Task to carry out:
Beginning with the first line below, please repeat the material exactly, ending with the line that includes "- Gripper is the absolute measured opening".

Available data:
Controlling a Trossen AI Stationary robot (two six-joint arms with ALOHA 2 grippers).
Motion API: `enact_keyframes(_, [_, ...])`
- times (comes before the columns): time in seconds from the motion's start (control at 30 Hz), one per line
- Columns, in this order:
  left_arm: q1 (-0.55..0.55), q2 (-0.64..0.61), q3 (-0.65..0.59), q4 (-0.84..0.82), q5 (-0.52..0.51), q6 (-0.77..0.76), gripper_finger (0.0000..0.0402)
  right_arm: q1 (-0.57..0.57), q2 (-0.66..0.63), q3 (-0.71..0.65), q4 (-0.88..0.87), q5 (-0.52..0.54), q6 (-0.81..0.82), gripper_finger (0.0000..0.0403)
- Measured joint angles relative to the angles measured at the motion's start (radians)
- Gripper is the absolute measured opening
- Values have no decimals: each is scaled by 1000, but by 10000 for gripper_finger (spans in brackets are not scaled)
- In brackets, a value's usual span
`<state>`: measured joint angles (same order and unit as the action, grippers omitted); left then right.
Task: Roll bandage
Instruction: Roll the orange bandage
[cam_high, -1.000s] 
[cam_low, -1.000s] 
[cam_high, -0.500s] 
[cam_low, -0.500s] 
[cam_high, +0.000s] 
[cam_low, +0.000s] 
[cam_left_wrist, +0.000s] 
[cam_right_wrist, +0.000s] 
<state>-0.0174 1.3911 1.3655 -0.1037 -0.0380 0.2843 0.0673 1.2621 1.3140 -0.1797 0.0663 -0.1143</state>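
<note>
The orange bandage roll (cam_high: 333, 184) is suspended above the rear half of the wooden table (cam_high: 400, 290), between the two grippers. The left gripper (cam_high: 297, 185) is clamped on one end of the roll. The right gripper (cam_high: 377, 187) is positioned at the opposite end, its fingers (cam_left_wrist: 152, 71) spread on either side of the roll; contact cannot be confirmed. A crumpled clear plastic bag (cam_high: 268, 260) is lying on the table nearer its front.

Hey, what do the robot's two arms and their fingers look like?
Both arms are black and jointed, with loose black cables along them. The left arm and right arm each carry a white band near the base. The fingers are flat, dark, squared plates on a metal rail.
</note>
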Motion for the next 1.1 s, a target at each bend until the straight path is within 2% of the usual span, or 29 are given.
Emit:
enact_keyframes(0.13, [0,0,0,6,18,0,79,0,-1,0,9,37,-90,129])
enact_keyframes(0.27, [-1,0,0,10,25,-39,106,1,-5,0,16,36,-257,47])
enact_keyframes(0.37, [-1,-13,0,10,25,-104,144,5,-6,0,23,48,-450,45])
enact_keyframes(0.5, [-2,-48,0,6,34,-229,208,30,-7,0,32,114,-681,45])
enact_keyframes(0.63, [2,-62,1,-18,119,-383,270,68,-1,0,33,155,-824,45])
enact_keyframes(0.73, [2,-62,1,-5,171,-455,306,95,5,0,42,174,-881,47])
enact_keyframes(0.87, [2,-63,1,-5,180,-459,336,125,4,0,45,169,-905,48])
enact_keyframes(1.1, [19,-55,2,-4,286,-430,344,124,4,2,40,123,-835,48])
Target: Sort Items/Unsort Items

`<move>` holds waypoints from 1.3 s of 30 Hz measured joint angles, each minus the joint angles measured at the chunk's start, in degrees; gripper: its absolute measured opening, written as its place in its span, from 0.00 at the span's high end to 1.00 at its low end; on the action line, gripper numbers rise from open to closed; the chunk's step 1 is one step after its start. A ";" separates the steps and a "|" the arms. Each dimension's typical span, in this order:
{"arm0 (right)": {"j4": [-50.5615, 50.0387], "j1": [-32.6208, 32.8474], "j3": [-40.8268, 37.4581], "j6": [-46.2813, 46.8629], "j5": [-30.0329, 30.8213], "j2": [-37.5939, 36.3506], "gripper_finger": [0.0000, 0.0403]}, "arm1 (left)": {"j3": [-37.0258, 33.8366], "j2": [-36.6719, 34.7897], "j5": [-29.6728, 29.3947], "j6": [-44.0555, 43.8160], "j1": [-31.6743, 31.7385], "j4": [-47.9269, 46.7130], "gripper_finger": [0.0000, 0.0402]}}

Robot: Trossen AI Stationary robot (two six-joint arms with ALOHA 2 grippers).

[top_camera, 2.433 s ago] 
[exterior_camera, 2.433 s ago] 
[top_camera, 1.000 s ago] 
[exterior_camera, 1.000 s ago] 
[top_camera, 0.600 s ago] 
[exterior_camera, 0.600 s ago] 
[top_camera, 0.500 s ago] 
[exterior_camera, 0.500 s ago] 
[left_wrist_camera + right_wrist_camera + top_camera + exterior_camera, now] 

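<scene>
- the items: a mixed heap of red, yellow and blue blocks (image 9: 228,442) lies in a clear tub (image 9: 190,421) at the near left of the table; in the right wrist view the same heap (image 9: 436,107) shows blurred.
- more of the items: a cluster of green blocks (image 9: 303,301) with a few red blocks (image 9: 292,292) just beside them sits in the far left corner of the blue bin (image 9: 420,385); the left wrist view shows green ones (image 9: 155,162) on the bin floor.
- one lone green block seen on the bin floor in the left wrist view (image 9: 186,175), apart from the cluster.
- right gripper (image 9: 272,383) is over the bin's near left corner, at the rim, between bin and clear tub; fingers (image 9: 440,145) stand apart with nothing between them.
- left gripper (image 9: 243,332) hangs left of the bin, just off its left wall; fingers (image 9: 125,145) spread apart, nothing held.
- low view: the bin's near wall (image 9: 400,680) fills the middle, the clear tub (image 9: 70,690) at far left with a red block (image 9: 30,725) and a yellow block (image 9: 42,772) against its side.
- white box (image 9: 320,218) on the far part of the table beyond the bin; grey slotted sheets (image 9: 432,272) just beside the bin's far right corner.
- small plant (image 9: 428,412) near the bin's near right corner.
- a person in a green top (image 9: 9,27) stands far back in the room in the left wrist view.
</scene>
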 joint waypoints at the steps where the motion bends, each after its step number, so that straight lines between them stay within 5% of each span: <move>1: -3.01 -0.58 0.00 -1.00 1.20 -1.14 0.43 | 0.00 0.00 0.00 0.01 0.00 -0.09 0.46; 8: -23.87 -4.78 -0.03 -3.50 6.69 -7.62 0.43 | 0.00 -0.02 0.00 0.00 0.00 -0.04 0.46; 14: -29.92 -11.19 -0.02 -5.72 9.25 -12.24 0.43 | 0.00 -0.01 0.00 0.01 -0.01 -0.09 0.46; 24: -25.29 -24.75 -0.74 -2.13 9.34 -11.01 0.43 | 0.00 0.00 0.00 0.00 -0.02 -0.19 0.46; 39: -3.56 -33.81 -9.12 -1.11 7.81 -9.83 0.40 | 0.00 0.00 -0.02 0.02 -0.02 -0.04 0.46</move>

Result of this task:
Controlling a Trossen AI Stationary robot (two six-joint arms with ALOHA 2 grippers).
Motion API: `enact_keyframes(_, [_, ...])`
- times (comes before the columns): time in seconds from the motion's start (control at 30 Hz), one per line
- Columns, in this order:
  left_arm: q1 (-0.55..0.55), q2 (-0.64..0.61), q3 (-0.65..0.59), q4 (-0.84..0.82), q5 (-0.52..0.51), q6 (-0.77..0.76), gripper_finger (0.0000..0.0402)
  right_arm: q1 (-0.57..0.57), q2 (-0.66..0.63), q3 (-0.71..0.65), q4 (-0.88..0.87), q5 (-0.52..0.54), q6 (-0.81..0.82), gripper_finger (0.0000..0.0403)
- Measured joint angles relative to the angles measured at the motion's start (radians)
- Gripper is the absolute measured opening

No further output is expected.